Exercise description: Set down exactly the lines below, starting at the one that contains "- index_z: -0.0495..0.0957" and ending at the one that contains "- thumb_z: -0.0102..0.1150", with both of those lines included and nothing else.

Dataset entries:
-------

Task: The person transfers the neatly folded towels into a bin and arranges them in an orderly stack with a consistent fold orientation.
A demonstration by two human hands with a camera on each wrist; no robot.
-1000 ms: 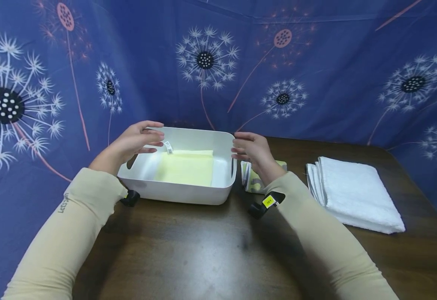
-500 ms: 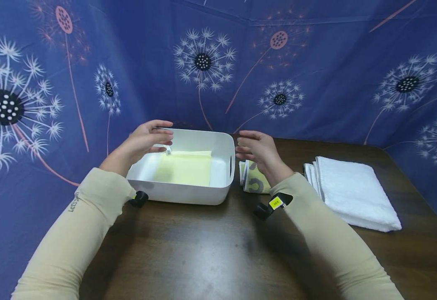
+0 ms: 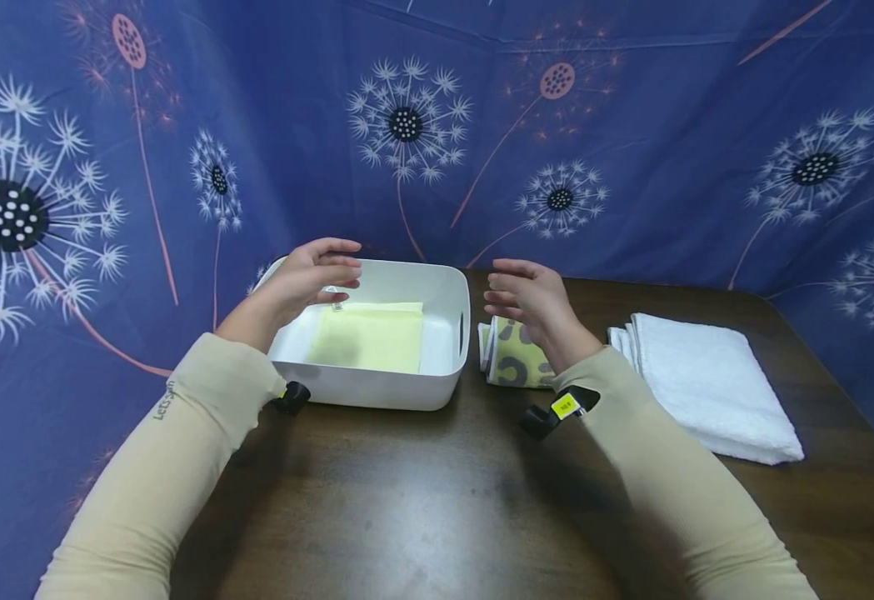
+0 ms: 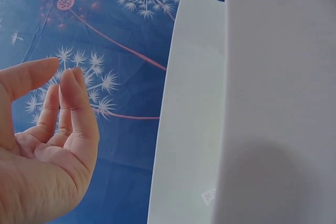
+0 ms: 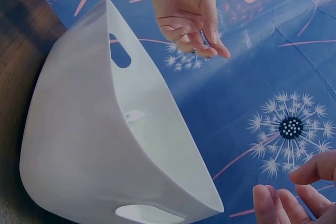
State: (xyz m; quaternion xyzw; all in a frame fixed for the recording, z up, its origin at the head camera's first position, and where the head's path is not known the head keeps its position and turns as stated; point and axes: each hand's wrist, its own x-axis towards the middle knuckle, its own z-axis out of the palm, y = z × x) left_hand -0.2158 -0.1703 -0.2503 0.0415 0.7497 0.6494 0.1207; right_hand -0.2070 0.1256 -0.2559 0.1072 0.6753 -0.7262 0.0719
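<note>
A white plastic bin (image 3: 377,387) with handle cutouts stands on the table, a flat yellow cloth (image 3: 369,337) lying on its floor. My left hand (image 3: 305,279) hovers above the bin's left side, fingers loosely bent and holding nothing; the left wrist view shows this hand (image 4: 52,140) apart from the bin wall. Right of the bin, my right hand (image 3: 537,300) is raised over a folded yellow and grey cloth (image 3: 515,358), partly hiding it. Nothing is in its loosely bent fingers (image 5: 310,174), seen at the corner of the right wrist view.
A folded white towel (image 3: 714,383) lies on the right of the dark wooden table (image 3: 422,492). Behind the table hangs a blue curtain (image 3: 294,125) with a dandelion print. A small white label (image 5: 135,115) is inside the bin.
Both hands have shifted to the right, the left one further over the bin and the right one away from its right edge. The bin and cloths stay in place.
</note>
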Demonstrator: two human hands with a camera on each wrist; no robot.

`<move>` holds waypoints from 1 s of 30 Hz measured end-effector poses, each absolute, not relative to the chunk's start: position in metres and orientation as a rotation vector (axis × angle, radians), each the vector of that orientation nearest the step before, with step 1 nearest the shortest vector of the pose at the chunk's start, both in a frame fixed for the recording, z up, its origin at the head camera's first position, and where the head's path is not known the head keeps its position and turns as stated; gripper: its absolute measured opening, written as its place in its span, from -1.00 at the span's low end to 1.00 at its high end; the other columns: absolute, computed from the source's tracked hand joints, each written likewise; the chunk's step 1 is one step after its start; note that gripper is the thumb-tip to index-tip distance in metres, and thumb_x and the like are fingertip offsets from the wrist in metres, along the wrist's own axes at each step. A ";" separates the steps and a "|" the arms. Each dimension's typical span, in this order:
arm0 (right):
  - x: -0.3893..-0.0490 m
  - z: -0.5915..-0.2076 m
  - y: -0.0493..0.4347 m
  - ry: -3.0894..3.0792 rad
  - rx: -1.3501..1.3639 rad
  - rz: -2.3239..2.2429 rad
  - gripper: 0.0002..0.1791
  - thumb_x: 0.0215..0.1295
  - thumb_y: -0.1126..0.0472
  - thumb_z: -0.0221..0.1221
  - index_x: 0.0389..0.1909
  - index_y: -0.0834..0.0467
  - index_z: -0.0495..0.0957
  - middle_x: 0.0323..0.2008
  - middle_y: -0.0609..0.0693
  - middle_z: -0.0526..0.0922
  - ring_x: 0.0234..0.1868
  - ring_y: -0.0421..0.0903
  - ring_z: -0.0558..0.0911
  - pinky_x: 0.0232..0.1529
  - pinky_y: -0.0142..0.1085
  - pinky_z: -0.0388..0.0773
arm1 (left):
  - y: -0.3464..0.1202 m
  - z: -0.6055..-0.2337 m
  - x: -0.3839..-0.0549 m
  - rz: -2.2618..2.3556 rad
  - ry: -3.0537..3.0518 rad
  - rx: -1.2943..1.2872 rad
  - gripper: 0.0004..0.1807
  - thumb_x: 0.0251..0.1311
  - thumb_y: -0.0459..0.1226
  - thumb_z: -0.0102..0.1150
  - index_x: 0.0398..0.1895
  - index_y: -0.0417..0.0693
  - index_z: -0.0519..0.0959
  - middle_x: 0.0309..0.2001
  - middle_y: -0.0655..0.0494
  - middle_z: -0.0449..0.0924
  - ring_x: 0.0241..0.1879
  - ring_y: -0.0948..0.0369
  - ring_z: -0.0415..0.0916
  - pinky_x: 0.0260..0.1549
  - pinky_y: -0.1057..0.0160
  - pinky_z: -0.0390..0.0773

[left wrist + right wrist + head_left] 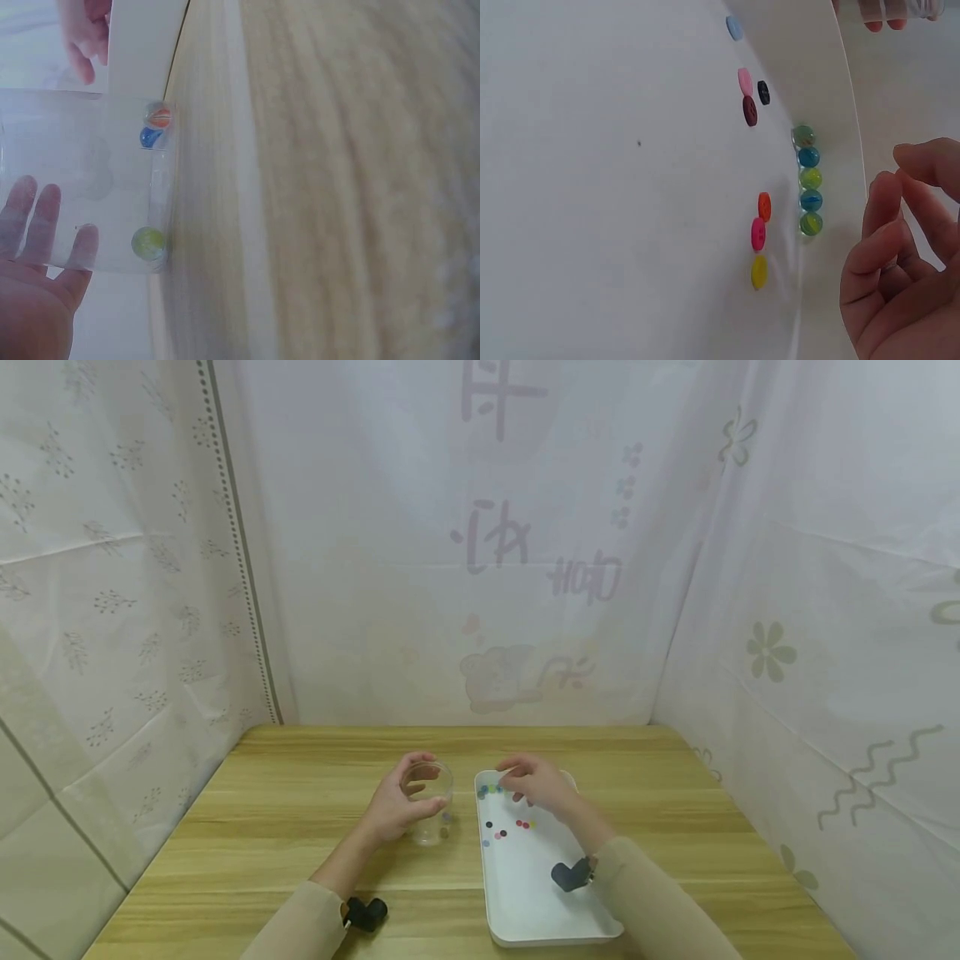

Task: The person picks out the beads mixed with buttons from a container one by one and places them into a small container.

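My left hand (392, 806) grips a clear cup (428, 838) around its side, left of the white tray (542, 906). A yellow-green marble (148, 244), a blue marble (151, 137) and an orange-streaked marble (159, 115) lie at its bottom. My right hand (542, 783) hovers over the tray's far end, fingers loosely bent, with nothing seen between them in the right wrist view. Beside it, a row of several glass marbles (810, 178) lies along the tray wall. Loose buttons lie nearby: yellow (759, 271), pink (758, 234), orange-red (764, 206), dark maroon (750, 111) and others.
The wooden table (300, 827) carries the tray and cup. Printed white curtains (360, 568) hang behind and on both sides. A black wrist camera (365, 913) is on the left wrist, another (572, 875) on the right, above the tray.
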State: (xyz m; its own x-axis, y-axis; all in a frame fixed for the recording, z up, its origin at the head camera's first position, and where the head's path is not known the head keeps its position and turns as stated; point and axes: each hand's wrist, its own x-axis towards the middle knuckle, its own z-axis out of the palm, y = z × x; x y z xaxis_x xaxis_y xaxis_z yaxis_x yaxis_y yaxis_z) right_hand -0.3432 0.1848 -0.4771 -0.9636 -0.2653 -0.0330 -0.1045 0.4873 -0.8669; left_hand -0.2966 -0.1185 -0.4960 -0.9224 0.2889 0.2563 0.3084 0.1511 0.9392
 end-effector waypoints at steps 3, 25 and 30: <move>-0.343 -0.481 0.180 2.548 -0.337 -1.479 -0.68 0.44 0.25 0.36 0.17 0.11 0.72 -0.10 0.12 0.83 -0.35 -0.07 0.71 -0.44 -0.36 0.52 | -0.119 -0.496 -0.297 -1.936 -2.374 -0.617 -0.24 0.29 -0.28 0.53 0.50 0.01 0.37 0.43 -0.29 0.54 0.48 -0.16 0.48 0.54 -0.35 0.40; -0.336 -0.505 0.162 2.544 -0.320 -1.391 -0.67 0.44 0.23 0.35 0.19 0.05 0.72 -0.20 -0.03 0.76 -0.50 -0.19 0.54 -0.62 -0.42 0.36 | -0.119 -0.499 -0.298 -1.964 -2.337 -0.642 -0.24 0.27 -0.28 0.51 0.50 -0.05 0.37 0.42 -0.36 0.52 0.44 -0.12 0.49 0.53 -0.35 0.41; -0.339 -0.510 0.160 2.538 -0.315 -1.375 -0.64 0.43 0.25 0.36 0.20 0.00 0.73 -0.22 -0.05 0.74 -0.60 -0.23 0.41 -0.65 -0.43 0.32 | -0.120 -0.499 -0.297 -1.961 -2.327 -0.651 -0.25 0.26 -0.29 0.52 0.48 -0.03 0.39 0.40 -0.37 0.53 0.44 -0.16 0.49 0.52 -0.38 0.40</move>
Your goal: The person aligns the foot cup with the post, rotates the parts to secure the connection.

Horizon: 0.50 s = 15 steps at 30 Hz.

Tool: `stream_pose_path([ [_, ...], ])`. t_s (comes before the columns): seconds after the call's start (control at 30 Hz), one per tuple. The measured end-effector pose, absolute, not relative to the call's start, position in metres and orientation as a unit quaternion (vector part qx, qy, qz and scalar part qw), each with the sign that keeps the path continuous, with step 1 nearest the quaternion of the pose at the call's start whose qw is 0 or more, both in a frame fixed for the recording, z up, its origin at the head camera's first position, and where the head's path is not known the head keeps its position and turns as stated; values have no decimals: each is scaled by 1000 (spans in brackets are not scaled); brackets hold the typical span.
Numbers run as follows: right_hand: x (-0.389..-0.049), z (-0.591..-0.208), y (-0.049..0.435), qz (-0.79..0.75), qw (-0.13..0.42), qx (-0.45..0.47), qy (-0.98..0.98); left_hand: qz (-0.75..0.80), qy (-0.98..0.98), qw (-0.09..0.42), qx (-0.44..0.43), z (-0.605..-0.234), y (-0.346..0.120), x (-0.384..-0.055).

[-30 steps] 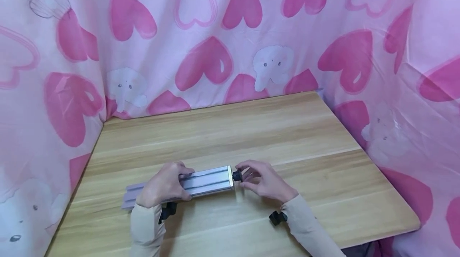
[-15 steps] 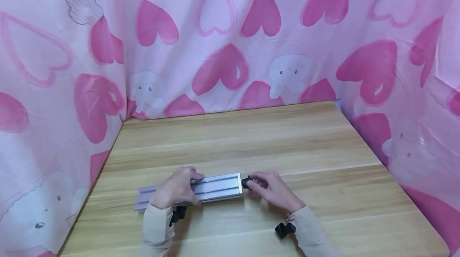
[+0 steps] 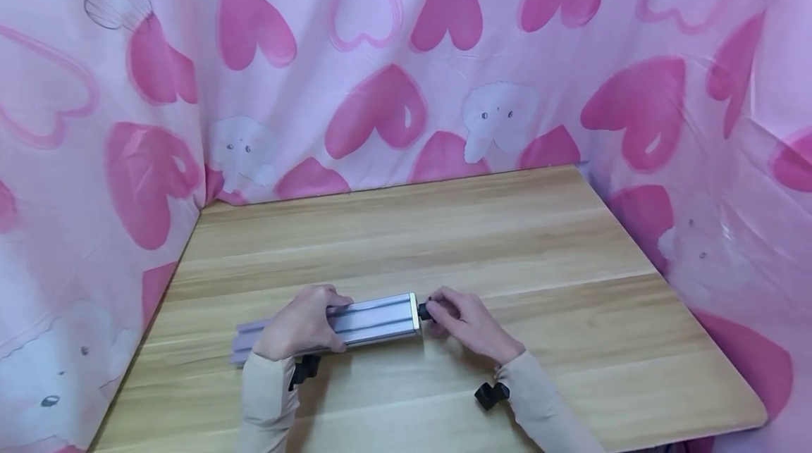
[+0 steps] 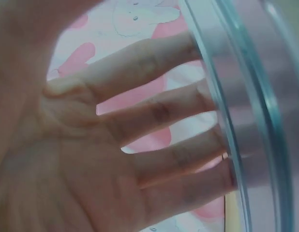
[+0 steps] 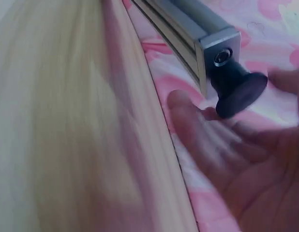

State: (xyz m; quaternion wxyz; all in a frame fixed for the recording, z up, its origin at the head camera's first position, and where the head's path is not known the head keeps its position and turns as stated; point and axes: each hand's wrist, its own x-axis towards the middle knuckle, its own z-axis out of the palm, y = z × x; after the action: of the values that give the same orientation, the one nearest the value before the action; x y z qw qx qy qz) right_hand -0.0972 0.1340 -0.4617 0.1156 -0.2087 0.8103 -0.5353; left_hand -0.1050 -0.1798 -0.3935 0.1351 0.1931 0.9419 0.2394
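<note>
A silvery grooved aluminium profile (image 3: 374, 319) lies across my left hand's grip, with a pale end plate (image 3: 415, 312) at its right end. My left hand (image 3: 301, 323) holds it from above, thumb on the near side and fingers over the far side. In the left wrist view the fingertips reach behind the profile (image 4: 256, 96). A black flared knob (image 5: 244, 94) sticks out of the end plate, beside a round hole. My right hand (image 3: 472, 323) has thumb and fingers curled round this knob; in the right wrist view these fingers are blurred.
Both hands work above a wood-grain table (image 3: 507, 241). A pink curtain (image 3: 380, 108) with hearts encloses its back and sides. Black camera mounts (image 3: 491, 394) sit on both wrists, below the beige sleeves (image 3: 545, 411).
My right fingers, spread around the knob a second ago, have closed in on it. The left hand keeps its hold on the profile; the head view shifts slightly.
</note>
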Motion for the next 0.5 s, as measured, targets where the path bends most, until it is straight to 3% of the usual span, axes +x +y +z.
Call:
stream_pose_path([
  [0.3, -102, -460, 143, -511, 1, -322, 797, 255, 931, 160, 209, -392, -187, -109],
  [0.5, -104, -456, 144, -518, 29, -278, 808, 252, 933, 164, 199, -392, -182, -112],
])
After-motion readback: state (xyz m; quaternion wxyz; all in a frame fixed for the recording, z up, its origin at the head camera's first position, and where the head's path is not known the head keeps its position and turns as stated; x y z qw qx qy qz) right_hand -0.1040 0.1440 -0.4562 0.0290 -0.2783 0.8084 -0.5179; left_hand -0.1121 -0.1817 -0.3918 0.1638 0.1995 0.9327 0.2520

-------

Response:
  - index_z: -0.0495..0.0957
  - middle_x: 0.0323..0.2008
  - middle_y: -0.0609..0.0693
  - middle_z: -0.0526..0.0922
  - ring_x: 0.0234..0.1868
  - ring_y: -0.0421..0.0903
  - ring_z: -0.0558..0.0911
  - pinky_x: 0.0232..0.1529
  - pinky_y: -0.0142..0.1085
  - pinky_z: -0.0388..0.0773
arm1 (left):
  - y: -0.3464..0.1202 m
  - z: -0.6055..-0.2337 m
  - x: -0.3839..-0.0549 m
  - rz: -2.2618..2.3556 rad
  - ry: -3.0537..3.0518 rad
  - rx: -1.2943..1.2872 rad
  - gripper: 0.0004..0.1807
  - thumb_x: 0.0251..0.1311
  - thumb_y: -0.0459..0.1226
  - thumb_z: -0.0102..0.1150

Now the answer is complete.